The output must reproduce each line of the data word for word.
[THE DATA Boundary: Start]
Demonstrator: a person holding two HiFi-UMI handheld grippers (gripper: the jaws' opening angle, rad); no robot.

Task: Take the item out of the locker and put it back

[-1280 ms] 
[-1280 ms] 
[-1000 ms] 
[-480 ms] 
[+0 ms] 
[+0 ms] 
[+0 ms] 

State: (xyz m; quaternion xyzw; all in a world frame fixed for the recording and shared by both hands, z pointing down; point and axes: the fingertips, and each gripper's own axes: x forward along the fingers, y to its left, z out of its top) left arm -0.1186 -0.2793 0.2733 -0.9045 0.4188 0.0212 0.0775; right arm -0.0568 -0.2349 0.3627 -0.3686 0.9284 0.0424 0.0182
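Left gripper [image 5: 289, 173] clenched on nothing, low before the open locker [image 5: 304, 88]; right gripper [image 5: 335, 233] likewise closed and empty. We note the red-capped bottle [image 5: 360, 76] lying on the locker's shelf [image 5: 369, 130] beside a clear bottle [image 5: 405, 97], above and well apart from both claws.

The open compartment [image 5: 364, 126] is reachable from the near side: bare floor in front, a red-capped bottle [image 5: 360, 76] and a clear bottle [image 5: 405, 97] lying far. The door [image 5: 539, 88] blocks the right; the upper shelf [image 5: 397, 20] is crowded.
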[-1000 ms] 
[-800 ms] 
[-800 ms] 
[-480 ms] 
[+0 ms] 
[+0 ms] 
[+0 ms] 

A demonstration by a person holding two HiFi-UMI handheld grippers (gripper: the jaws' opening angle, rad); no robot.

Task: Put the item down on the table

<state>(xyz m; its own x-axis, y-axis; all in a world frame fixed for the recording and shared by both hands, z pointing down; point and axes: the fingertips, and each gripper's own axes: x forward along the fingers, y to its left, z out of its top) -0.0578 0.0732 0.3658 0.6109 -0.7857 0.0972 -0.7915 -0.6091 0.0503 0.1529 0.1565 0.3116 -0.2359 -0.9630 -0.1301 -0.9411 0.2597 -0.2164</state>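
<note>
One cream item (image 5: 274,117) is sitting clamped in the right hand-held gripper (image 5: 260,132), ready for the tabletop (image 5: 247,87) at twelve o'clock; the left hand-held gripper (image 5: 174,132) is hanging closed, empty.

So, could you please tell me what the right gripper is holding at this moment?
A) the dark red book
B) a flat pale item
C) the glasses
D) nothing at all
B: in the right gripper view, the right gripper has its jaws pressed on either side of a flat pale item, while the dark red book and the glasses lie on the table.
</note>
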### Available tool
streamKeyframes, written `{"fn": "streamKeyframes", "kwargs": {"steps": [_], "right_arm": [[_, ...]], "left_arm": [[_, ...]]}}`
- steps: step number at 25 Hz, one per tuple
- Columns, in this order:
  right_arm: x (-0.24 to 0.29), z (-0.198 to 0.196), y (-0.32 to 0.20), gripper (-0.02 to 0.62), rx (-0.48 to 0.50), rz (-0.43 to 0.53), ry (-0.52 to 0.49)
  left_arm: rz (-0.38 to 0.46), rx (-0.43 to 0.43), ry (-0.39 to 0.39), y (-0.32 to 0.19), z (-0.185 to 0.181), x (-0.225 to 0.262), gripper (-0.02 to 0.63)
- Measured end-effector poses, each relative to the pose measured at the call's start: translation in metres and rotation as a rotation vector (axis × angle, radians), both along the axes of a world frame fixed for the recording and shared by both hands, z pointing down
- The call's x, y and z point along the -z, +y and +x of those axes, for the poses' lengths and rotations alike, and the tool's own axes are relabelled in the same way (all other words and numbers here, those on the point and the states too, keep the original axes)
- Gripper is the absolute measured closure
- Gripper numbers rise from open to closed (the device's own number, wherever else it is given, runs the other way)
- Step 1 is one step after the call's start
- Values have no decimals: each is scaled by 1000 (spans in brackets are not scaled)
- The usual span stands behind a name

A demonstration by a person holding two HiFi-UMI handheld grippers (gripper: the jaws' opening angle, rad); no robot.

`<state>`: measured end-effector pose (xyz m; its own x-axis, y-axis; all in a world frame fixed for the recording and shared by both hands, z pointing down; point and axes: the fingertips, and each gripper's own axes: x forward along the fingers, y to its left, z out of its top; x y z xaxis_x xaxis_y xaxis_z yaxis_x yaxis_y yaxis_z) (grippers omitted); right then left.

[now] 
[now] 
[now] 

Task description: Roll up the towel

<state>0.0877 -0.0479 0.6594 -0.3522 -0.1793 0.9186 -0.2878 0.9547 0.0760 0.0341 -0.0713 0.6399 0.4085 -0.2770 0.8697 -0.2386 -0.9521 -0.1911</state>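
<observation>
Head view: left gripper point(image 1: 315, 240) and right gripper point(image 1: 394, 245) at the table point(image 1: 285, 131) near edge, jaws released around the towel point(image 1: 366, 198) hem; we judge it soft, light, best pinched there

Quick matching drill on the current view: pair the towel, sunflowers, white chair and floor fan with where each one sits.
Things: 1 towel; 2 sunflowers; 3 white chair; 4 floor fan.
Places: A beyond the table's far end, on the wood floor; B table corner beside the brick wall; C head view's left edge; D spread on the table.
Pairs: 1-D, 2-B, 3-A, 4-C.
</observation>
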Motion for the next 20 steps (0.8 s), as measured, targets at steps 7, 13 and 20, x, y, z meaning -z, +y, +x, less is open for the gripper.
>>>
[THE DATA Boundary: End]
ANSWER AREA:
Demonstrator: a person holding two HiFi-UMI handheld grippers (gripper: the jaws' opening angle, rad); no robot.

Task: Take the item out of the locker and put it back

[-1280 ms] 
[-1280 ms] 
[-1000 ms] 
[-480 ms] 
[+0 ms] 
[+0 ms] 
[+0 ms] 

State: (xyz m; quaternion xyzw; all in a world frame fixed for the recording and shared by both hands, z pointing down; point and axes: the fingertips, and each gripper's own axes: x forward along the fingers, y to its left, z out of its top) left arm -0.1186 -0.2793 0.2733 -0.9045 0.4188 0.0212 0.0775; right arm -0.0568 -0.2349 0.3627 -0.3686 0.9284 0.0424 0.0182
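Left gripper [image 5: 289, 173] clenched on nothing, low before the open locker [image 5: 304, 88]; right gripper [image 5: 335, 233] likewise closed and empty. We note the red-capped bottle [image 5: 360, 76] lying on the locker's shelf [image 5: 369, 130] beside a clear bottle [image 5: 405, 97], above and well apart from both claws.

The open compartment [image 5: 364, 126] is reachable from the near side: bare floor in front, a red-capped bottle [image 5: 360, 76] and a clear bottle [image 5: 405, 97] lying far. The door [image 5: 539, 88] blocks the right; the upper shelf [image 5: 397, 20] is crowded.
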[-1000 ms] 
[-800 ms] 
[-800 ms] 
[-480 ms] 
[+0 ms] 
[+0 ms] 
[+0 ms] 

A demonstration by a person holding two HiFi-UMI handheld grippers (gripper: the jaws' opening angle, rad); no robot.

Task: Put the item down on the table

<state>(xyz m; its own x-axis, y-axis; all in a world frame fixed for the recording and shared by both hands, z pointing down; point and axes: the fingertips, and each gripper's own axes: x forward along the fingers, y to its left, z out of its top) -0.0578 0.0732 0.3658 0.6109 -0.7857 0.0972 -0.7915 -0.6091 0.0503 0.1529 0.1565 0.3116 -0.2359 -0.9630 -0.1301 -0.9411 0.2597 -0.2164</state>
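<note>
One cream item (image 5: 274,117) is sitting clamped in the right hand-held gripper (image 5: 260,132), ready for the tabletop (image 5: 247,87) at twelve o'clock; the left hand-held gripper (image 5: 174,132) is hanging closed, empty.

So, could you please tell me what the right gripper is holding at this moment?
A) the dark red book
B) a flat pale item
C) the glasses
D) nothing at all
B: in the right gripper view, the right gripper has its jaws pressed on either side of a flat pale item, while the dark red book and the glasses lie on the table.
</note>
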### Available tool
streamKeyframes, written `{"fn": "streamKeyframes", "kwargs": {"steps": [_], "right_arm": [[_, ...]], "left_arm": [[_, ...]]}}`
- steps: step number at 25 Hz, one per tuple
- Columns, in this order:
  right_arm: x (-0.24 to 0.29), z (-0.198 to 0.196), y (-0.32 to 0.20), gripper (-0.02 to 0.62), rx (-0.48 to 0.50), rz (-0.43 to 0.53), ry (-0.52 to 0.49)
  left_arm: rz (-0.38 to 0.46), rx (-0.43 to 0.43), ry (-0.39 to 0.39), y (-0.32 to 0.19), z (-0.185 to 0.181), x (-0.225 to 0.262), gripper (-0.02 to 0.63)
- Measured end-effector poses, each relative to the pose measured at the call's start: translation in metres and rotation as a rotation vector (axis × angle, radians), both along the axes of a world frame fixed for the recording and shared by both hands, z pointing down
- The call's x, y and z point along the -z, +y and +x of those axes, for the poses' lengths and rotations alike, and the tool's own axes are relabelled in the same way (all other words and numbers here, those on the point and the states too, keep the original axes)
- Gripper is the absolute measured closure
- Gripper numbers rise from open to closed (the device's own number, wherever else it is given, runs the other way)
- Step 1 is one step after the call's start
- Values have no decimals: each is scaled by 1000 (spans in brackets are not scaled)
- The usual span stands behind a name

A demonstration by a person holding two HiFi-UMI handheld grippers (gripper: the jaws' opening angle, rad); no robot.

`<state>`: measured end-effector pose (xyz m; its own x-axis, y-axis; all in a world frame fixed for the recording and shared by both hands, z pointing down; point and axes: the fingertips, and each gripper's own axes: x forward along the fingers, y to its left, z out of its top; x y z xaxis_x xaxis_y xaxis_z yaxis_x yaxis_y yaxis_z) (grippers omitted); right then left.

[now] 
[now] 
[now] 

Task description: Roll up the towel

<state>0.0877 -0.0479 0.6594 -0.3522 -0.1793 0.9186 -0.2878 0.9547 0.0760 0.0341 -0.0713 0.6399 0.4085 -0.2770 0.8697 -0.2386 -0.9521 -0.1911</state>
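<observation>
Head view: left gripper point(image 1: 315, 240) and right gripper point(image 1: 394, 245) at the table point(image 1: 285, 131) near edge, jaws released around the towel point(image 1: 366, 198) hem; we judge it soft, light, best pinched there

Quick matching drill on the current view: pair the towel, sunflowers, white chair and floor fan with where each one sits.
Things: 1 towel; 2 sunflowers; 3 white chair; 4 floor fan.
Places: A beyond the table's far end, on the wood floor; B table corner beside the brick wall; C head view's left edge; D spread on the table.
Pairs: 1-D, 2-B, 3-A, 4-C.
</observation>
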Motion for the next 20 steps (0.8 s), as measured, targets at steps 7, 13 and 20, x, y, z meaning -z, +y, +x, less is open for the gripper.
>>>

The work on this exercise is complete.